A recent Ohio State University study found the politically induced decline of the labor movement in recent decades was largely responsible for growing levels of income inequality.

“Union decline and the presence of Republican presidents remained the most important explanations for income inequality,” said David Jacobs, the study’s co-author. “Even education wasn’t nearly as important as union decline.”

Chomsky said state propaganda remained powerful enough to limit the terms of debate and convince Americans to support the Obama administration’s use of drones – which he called “the biggest terrorist campaign in history” – and drive the nation into war with Iraq.

“Obama is regarded as a critic of the invasion of Iraq,” he said. “Why? Because he thought it was a strategic blunder. That puts him on the same moral level as a Nazi general who thought the second front was a strategic blunder. That’s what we call criticism.”

Chomsky said social activism – particularly the Occupy Wall Street movement – had already started “breaking through the atomization of society.”

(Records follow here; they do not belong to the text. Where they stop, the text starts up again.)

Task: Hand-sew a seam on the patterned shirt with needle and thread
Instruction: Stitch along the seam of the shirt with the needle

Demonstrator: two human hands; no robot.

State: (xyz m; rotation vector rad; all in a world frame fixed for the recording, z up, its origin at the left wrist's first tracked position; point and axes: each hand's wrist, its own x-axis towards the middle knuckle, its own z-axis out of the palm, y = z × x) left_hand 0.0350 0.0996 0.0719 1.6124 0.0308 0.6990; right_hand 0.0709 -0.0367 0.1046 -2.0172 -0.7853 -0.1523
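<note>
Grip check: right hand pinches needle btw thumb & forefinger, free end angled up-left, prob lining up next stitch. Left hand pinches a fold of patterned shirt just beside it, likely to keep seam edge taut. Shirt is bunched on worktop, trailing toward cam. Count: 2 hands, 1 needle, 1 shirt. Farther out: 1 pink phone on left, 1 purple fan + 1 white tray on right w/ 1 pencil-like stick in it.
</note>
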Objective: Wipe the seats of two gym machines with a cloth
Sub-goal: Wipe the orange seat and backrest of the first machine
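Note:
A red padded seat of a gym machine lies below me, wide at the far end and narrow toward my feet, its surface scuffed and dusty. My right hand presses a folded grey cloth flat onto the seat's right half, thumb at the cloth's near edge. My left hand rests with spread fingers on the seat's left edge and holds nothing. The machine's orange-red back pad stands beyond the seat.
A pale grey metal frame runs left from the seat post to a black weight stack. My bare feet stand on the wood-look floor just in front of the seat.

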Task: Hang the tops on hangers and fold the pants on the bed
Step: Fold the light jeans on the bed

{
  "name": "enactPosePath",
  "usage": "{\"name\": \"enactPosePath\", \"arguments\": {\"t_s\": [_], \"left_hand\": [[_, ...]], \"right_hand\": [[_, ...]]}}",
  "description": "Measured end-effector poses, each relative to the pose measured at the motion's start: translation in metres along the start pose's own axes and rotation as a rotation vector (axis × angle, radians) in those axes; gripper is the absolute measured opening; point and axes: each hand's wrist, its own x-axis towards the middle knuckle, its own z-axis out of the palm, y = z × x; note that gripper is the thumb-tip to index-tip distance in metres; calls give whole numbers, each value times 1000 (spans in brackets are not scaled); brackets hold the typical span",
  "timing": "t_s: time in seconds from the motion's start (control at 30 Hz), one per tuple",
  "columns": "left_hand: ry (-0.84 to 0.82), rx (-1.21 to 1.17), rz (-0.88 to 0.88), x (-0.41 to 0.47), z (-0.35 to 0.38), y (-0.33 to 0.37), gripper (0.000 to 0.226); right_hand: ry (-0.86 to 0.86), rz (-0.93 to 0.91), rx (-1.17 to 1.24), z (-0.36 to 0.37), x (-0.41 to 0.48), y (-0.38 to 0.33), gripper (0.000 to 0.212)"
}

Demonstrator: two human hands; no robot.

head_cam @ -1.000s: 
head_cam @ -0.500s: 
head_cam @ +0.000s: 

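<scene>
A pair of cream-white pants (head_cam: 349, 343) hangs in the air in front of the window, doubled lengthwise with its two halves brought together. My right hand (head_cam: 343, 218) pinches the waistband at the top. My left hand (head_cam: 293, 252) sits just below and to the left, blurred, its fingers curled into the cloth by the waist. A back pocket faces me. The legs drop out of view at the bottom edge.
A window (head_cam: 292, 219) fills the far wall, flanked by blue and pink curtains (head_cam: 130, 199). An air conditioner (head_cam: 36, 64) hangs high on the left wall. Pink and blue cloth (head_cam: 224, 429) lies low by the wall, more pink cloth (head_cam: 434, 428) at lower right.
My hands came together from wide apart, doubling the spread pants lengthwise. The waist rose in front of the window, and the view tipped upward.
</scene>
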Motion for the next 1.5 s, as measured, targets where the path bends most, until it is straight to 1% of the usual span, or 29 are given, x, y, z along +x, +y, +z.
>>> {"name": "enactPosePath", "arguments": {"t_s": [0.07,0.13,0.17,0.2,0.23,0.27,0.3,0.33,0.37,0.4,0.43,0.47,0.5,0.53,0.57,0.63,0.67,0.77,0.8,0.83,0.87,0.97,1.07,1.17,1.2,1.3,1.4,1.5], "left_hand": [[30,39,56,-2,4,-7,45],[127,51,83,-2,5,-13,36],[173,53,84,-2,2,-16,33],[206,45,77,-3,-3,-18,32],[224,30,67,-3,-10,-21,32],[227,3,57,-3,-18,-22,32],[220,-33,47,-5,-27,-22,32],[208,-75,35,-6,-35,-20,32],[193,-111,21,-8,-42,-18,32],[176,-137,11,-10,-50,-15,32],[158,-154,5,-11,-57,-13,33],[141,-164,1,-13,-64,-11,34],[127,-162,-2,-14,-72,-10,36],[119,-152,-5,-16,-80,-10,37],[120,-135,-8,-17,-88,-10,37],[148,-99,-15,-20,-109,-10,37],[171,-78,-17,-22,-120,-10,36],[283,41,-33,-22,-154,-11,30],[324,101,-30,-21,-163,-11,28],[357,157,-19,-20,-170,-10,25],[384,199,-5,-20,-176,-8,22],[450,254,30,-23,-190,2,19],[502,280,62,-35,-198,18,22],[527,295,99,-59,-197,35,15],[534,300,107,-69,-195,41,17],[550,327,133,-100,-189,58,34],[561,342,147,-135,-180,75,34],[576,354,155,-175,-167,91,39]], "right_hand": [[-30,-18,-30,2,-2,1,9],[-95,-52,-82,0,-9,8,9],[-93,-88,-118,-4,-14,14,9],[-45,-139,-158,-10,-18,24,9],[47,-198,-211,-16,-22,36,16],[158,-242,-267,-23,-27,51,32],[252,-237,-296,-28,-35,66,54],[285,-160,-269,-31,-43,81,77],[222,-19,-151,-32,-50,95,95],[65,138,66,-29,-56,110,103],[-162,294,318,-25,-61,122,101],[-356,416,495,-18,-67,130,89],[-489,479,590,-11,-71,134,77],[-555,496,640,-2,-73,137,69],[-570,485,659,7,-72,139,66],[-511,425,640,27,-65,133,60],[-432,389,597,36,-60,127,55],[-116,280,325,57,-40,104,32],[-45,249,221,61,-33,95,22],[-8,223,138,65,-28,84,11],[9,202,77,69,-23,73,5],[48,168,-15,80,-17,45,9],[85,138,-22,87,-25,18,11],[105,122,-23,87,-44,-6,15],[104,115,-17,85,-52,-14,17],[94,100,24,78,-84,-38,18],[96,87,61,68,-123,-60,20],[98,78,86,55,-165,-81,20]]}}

“There are all sorts of efforts to separate people from one another,” he said. “The ideal social unit [in the world of state propagandists] is you and your television screen. The Occupy actions brought that down for a large part of the population. People recognized that we could get together and do things for ourselves.”

“We can have a common kitchen,” Chomsky continued. “We can have a place for public discourse. We can form our ideas. We can do something. This is an important attack on the core of the means by which the public is controlled. You are not just an individual trying to maximize consumption. You find there are other concerns in life. If those attitudes and associations can be sustained and move in new directions, that will be important.”